Bug 32211

Summary: [GLSL] lower_jumps with continue-statements in for-loops prevents loop unrolling
Product: Mesa Reporter: Shuang He <shuang.he>
Component: glsl-compilerAssignee: mesa-dev
Status: RESOLVED FIXED QA Contact: Intel 3D Bugs Mailing List <intel-3d-bugs>
Severity: normal    
Priority: low CC: christophe.prigent, danylo.piliaiev, idr, kenneth, stereotype441
Version: git   
Hardware: Other   
OS: Linux (All)   
Whiteboard:
i915 platform: i915 features:
Attachments: piglit test case
Removing unnecessary continue

Description Shuang He 2010-12-07 21:18:17 UTC
System Environment:
--------------------------
Libdrm:        (master)2.4.22-16-g51b895041c65f7ec9ecda48e79279dde29258b07
Mesa:        (master)1eb7a81f2e43842acd59929ce65db2142b69134d
Xserver:       
(master)xorg-server-1.9.0-330-g4e0f8f666e61390206c42ad2087477a912525bc7
Xf86_video_intel:       
(master)2.13.901-5-g0bb135c40e5ac1bf7593ec1d68d2815cbf47aa25


Bug detailed description:
-------------------------
This bug hapens on Pineview. 
This issue happens to both OpenGL GLSL and OpenGL ES 2.0 GLSL

The reported error is:
Failed to link:
Couldn't flatten if statement

PIGLIT: {'result': 'fail' }

Following case could be used to reproduce the issue:
[require]
GLSL >= 1.00

[vertex shader]
attribute vec4 piglit_Position;

void main()
{
        gl_Position = piglit_Position;
}

[fragment shader]
void main()
{
        for (int i=0; i<8; i++)
        {
                if (i > 4) {
                        gl_FragColor = vec4(0.0, 1.0, 0.0, 0.0);
                        continue;
                }
                gl_FragColor = vec4(1.0, 0.0, 0.0, 0.0);
        }
}

[test]
draw rect -1 -1 2 2
relative probe rgb (0.03, 0.25) (0.0, 1.0, 0.0)
Comment 1 Shuang He 2010-12-07 21:20:01 UTC
Created attachment 40894 [details]
piglit test case
Comment 2 Ian Romanick 2010-12-10 20:00:17 UTC
This failure will happen for any driver that needs if-statements to be flattened.  Reassigning to glsl-compiler.
Comment 3 Ian Romanick 2010-12-13 16:25:41 UTC
I committed glsl-{vs,fs}-loop-continue.shader_test to reproduce this failure.  It appears that this failure still exists on Mesa master.
Comment 4 Kenneth Graunke 2010-12-14 01:10:11 UTC
It looks like the i915 driver isn't setting EmitNoCond or EmitNoBreak.  Perhaps we want to do that?
Comment 5 Ian Romanick 2011-07-25 12:45:52 UTC
This is actually a really, really bad bug in lower_jumps.

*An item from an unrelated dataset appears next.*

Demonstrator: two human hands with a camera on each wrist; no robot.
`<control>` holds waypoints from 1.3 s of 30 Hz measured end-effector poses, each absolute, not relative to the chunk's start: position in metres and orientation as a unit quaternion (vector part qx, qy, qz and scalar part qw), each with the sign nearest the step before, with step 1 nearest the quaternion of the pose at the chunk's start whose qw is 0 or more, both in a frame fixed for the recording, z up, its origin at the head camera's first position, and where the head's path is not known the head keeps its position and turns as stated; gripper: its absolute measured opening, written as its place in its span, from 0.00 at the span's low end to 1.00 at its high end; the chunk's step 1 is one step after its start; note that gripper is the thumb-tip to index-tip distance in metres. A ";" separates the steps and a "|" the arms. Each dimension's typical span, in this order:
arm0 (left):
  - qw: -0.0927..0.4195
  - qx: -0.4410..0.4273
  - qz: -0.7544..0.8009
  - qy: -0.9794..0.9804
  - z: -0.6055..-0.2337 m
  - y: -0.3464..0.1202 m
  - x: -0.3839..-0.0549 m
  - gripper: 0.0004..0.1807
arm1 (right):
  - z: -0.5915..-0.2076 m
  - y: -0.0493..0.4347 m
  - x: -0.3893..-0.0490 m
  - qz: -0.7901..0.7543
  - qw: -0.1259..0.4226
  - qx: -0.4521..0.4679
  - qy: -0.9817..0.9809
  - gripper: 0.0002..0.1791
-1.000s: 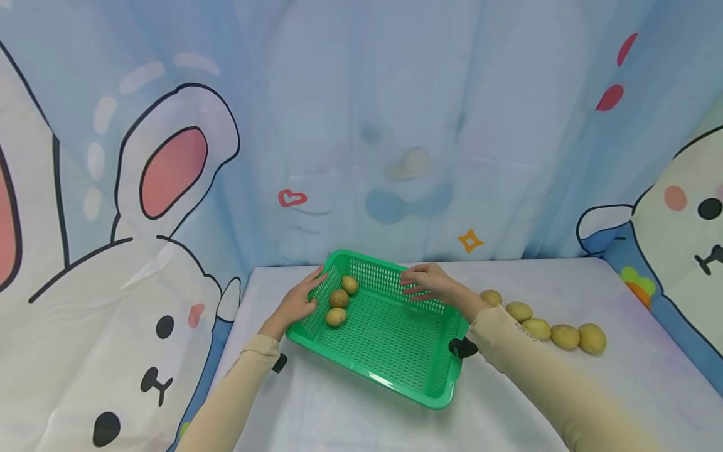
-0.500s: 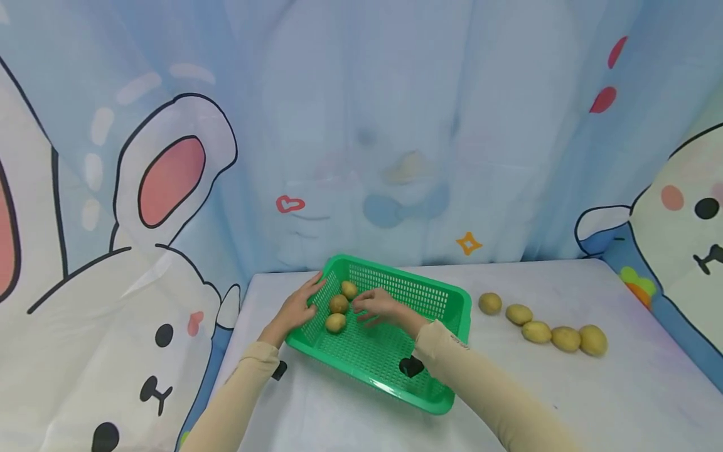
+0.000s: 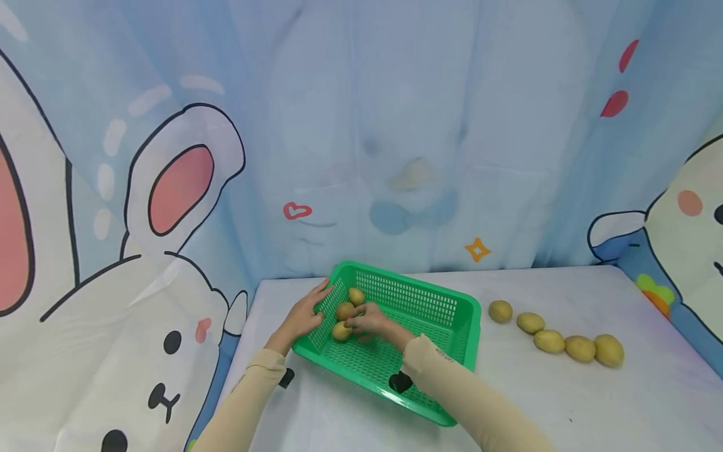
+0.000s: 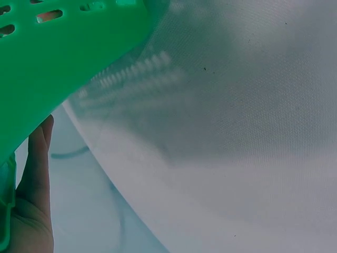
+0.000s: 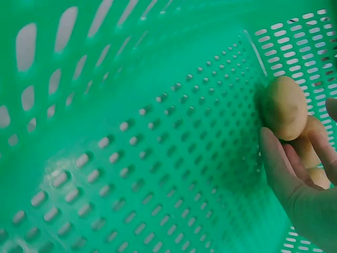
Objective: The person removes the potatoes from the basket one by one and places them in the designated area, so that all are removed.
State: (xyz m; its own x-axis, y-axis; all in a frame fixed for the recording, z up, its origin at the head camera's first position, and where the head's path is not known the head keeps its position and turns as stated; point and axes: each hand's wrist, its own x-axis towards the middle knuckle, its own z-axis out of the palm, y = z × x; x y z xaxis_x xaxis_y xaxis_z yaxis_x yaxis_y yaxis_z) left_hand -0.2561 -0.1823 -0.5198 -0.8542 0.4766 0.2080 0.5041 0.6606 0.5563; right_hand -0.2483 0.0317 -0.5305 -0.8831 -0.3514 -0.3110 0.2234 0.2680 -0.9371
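A green perforated plastic basket (image 3: 390, 389) stands at an angle on the white table. Inside, along its left wall, lie a front potato (image 3: 341, 331), a middle potato (image 3: 344, 311) and a back potato (image 3: 356, 296). My left hand (image 3: 302, 319) rests on the basket's left rim, its fingers extended; in the left wrist view they lie along the outer wall. My right hand (image 3: 369, 321) reaches into the basket, its fingers loosely bent beside the front and middle potatoes. In the right wrist view a fingertip (image 5: 269, 138) is right at the edge of a potato (image 5: 285, 108).
To the right of the basket, several potatoes (image 3: 550, 341) lie in a slanting row on the white table (image 3: 525, 402). Behind the table hangs a blue cartoon curtain (image 3: 407, 125). A black wrist camera (image 3: 400, 382) sits below my right sleeve.
My right hand has come from the basket's back right side, down and left to the potatoes inside. My left hand stays on the rim. The head view has shifted slightly.
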 end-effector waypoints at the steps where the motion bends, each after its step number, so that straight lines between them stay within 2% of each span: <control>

Early in compile time we convert

    for (int i=0; i<8; i++) {
        if (i > 4) {
             gl_FragColor = vec4(0.0, 1.0, 0.0, 0.0);
             continue;
        }
        gl_FragColor = vec4(1.0, 0.0, 0.0, 0.0);
    }

into

    int i = 0;
    for (;;) {
        if (!(i < 8))
            break;

        if (i > 4) {
            gl_FragColor = vec4(0.0, 1.0, 0.0, 0.0);
            continue;
        }
        gl_FragColor = vec4(1.0, 0.0, 0.0, 0.0);
        i++;
    }

Then lower_jumps comes along and converts it into:

    int i = 0;
    for (;;) {
        bool continue_flag = false;

        if (!(i < 8))
            break;

        if (i > 4) {
            gl_FragColor = vec4(0.0, 1.0, 0.0, 0.0);
            continue_flag = true;
        }

        if (!continue_flag) {
            gl_FragColor = vec4(1.0, 0.0, 0.0, 0.0);
            i++;
        }
    }

If we execute the continue-statement, we don't execute the loop increment code.
Comment 6 Ian Romanick 2011-07-25 12:52:13 UTC
It's not quite that bad.  It looks like we anticipated this sort of problem.  When a continue statement is emitted the loop-increment code is emitted (again) in place.  So we actually get

    int i = 0;
    for (;;) {
        if (!(i < 8))
            break;

        if (i > 4) {
            gl_FragColor = vec4(0.0, 1.0, 0.0, 0.0);
            i++;
            continue;
        }
        gl_FragColor = vec4(1.0, 0.0, 0.0, 0.0);
        i++;
    }

Then lower_jumps comes along and converts it into:

    int i = 0;
    for (;;) {
        bool continue_flag = false;

        if (!(i < 8))
            break;

        if (i > 4) {
            gl_FragColor = vec4(0.0, 1.0, 0.0, 0.0);
            i++;
            continue_flag = true;
        }

        if (!continue_flag) {
            gl_FragColor = vec4(1.0, 0.0, 0.0, 0.0);
            i++;
        }
    }

Since there are multiple (identical) assignments to i, the loop doesn't get unrolled.
Comment 7 Kenneth Graunke 2011-08-11 00:17:44 UTC
Paul, did you by chance fix this when you were working on lower_jumps a while ago?
Comment 8 Paul Berry 2011-08-11 08:21:19 UTC
(In reply to comment #7)
> Paul, did you by chance fix this when you were working on lower_jumps a while
> ago?

No, I don't believe I did.  In fact, it seems to me that this bug has nothing to do with jump lowering.  As Ian mentioned in comment #6, the reason the loop isn't getting unrolled is because there are multiple assignments to i, and that was true both before and after jump lowering.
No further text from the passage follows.